2014 incident in Varna, Bulgaria

Lars Joachim Mittank (born 9 February 1986) is a German man who disappeared on 8 July 2014, near Varna Airport in Varna, Bulgaria. Mittank was on holiday at the Golden Sands resort, where he was supposedly involved in a fight, and was unable to fly home with his friends for health reasons. Mittank was documented acting strangely while alone in Bulgaria. He called home to his mother claiming that people were trying to kill him. On the day when he was supposed to fly home, Mittank went to the Varna Airport to consult a doctor. He was later seen on airport security footage running out of the airport and towards an adjacent forest.
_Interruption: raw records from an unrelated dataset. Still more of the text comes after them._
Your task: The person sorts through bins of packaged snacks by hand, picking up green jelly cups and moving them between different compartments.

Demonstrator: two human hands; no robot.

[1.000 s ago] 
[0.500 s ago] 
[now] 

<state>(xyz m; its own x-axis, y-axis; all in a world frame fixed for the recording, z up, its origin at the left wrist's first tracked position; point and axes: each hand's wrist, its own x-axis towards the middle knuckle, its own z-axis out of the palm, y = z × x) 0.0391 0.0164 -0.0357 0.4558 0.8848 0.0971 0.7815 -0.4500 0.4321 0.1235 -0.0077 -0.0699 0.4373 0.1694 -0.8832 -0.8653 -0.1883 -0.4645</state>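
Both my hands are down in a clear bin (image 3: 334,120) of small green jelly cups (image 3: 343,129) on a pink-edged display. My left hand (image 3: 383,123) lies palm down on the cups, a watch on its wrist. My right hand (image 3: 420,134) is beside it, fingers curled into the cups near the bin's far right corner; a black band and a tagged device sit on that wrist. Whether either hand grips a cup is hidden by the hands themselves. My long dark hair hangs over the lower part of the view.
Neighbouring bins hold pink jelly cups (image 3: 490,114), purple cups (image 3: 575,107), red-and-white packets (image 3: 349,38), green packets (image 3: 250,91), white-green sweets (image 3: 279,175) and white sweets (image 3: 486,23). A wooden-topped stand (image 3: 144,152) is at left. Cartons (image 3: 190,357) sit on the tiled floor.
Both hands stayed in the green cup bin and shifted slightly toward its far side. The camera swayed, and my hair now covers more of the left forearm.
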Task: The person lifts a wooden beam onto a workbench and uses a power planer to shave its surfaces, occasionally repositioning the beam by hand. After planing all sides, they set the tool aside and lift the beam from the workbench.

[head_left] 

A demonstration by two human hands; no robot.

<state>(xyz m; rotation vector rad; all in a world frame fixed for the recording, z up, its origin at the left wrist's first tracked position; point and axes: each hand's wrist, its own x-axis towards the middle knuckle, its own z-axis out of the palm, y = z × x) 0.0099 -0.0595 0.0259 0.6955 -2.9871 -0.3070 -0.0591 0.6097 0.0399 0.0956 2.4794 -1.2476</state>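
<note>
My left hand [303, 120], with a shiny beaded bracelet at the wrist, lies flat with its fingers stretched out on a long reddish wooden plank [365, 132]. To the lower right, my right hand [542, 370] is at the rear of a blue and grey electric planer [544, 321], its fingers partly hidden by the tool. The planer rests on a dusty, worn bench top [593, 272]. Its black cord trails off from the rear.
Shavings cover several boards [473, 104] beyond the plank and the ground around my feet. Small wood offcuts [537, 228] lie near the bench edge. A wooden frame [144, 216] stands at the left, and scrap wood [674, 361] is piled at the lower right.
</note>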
There have been no confirmed sightings since. The case has generated intense interest, and the frequency with which people viewed the footage of him fleeing the airport has led to him being named "the most famous missing person on YouTube".

==Background of Lars Mittank==
Lars Mittank was born on 9 February 1986, in Berlin, Germany. He grew up in Itzehoe, Schleswig-Holstein, and lived there for his entire life. He worked at a power plant, had friends and a girlfriend. He visited his parents frequently. After his father suffered a stroke, he often helped at his parents' home after work. He was described as a normal person.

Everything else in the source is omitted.